The only change necessary to a standard Sitecore configuration to support this Kitchen Sink approach is to patch the contentSearch definitions for the Sitecore indexes where the name of the Solr “core” is specified (stored by default in config files like Sitecore.ContentSearch.Solr.Index.Master.config,  Sitecore.ContentSearch.Solr.Index.Web.config, etc).   This is telling Sitecore which Solr core contains the index, but the actual name of the core doesn’t factor into the ContentSearch API code one uses with Sitecore.   A patch such as the following would handle both the sitecore_master_index and the sitecore_web_index to organize into a Solr Core named “kitchen_sink:”

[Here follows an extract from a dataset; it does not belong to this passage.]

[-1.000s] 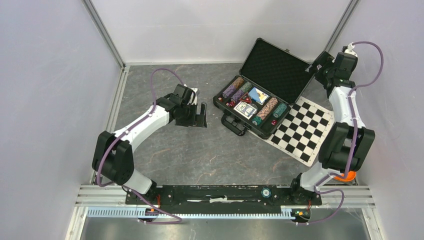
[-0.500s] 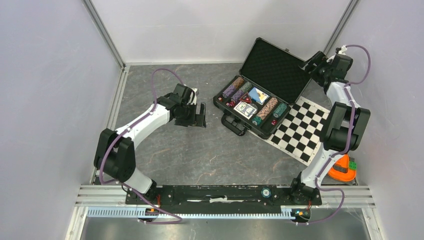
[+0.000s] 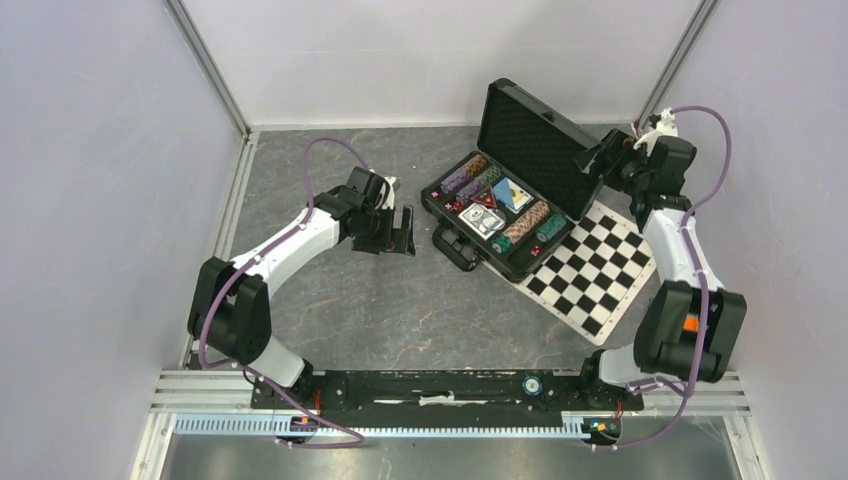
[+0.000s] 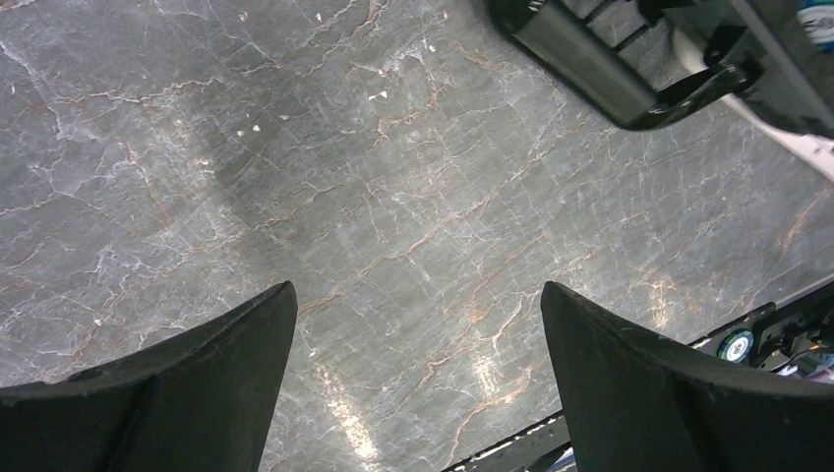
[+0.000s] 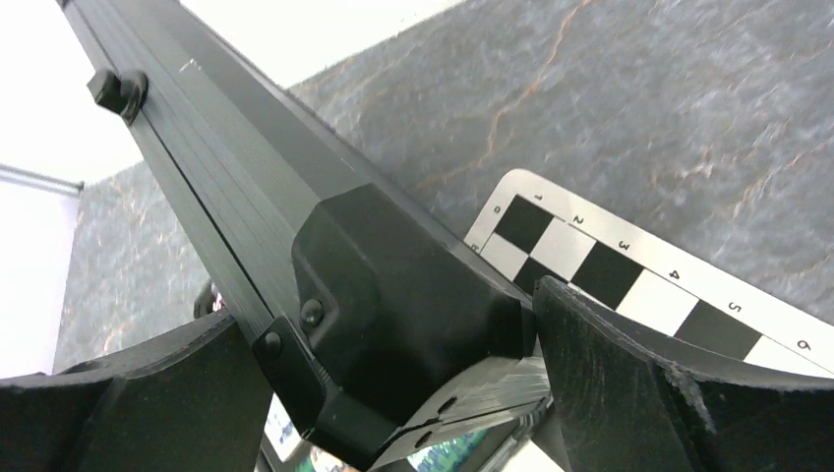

<configuration xmlns:patch="http://www.sitecore.net/xmlconfig/">
  <sitecore>
    <contentSearch>
      <configuration>
        <indexes>
          <index id="sitecore_master_index" type="Sitecore.ContentSearch.SolrProvider.SolrSearchIndex, Sitecore.ContentSearch.SolrProvider">
            <param desc="core">kitchen_sink</param>
          </index>
          <index id="sitecore_web_index" type="Sitecore.ContentSearch.SolrProvider.SolrSearchIndex, Sitecore.ContentSearch.SolrProvider">
            <param desc="core">kitchen_sink</param>
          </index>
        </indexes>
        </configuration>
    </contentSearch>
  </sitecore>
</configuration>

If you peek into the Solr Admin for the kitchen_sink core that I’m using, specifically the Schema Browser in the Solr Admin UI, it becomes clear how Sitecore uses a field named “_indexname” to represent the Sitecore index value.  For this screenshot below, I’ve set the kitchen_sink core to contain two Sitecore indexes: sitecore_master_index and sitecore_web index:

solrterms

This shows us the two terms stored in that _indexname field, and that there are 18,774 for sitecore_master_index and 5,851 for sitecore_web_index.  Even though the indexes are contained in the same Solr Core, Sitecore ContentSearch API code like this . . .

Sitecore.ContentSearch.ISearchIndex index = 
  ContentSearchManager.GetIndex(indexName);
    using (Sitecore.ContentSearch.IProviderSearchContext ctx = 
      index.CreateSearchContext())

. . . doesn’t care whether all the Sitecore indexes reside in a single Solr “Core” or if they’re in their own following a 1:1 mapping strategy.

Caveats and Going In A Different Direction

There was a bug or two in earlier versions of Sitecore related to this, so be careful with early Sitecore 7.2 or Sitecore 8 implementations (and if you’re using Sitecore 7.5, you’ve got plenty of other things to worry about so don’t sweat a Solr Core organization strategy!).

I should also note that while this post is looking at combining Sitecore indexes into a single Solr Core for convenience and to reduce the management headaches of having 15 sets of Solr Cores to update etc, there are some implementations that go in the opposite direction.  Consider a strategy like the following:

solrmindblown

 

There may be circumstances where keeping Sitecore indexes in their own Solr Core — and even isolating them further into their own Solr implementation — could be in order.  Solr runs in a JVM and this could certainly factor in, but there are other shared run-time resources that Solr sets aside for the whole Solr application.

I’m not familiar enough with these sorts of implementations that I want to comment further or recommend any course of action related to this right now, but it’s good to think about and consider with Solr tuning scenarios.  I just wanted to share it, as it’s a logical dimension to consider given the two previous strategies in this post.